**Directions for this task**
Take the line containing "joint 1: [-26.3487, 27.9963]" and each line after it through the end of the data below, and return them exactly, minus any pictures.
=== Begin Enclosure ===
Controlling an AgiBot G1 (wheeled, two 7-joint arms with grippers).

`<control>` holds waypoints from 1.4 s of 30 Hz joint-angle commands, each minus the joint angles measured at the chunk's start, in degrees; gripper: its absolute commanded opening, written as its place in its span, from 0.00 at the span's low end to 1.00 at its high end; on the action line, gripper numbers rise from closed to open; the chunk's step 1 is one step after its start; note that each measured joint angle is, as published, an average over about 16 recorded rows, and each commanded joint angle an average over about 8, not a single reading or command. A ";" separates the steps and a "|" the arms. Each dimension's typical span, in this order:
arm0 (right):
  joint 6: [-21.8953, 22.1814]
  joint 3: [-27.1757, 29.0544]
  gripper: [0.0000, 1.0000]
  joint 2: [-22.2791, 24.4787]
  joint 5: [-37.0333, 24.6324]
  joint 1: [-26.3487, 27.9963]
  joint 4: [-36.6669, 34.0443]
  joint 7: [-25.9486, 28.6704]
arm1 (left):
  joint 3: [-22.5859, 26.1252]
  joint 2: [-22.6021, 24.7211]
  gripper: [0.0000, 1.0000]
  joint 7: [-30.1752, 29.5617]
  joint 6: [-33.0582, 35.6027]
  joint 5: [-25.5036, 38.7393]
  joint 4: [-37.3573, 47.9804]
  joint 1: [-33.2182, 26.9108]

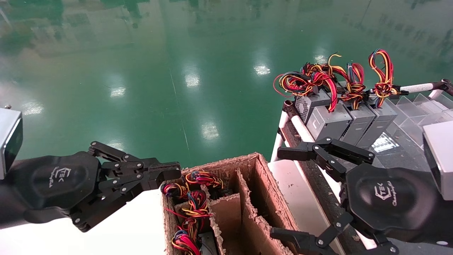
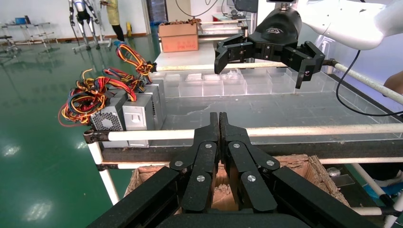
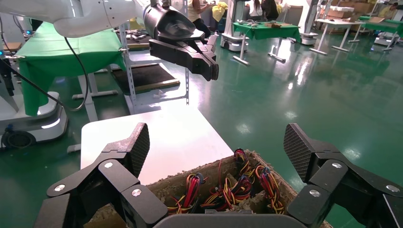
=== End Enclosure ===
**Answer to this exercise**
  joint 1: [-26.3487, 27.9963]
  joint 4: [-36.6669, 34.0443]
  joint 7: [-25.9486, 28.6704]
arm1 (left):
  joint 3: [-22.5859, 26.1252]
  joint 2: [-22.6021, 24.7211]
  gripper: [0.0000, 1.0000]
  joint 7: [-30.1752, 29.5617]
  joint 6: [-33.0582, 35.6027]
  joint 5: [-25.5036, 38.7393]
  joint 4: [-37.3573, 47.9804]
  joint 1: [-33.2182, 26.9108]

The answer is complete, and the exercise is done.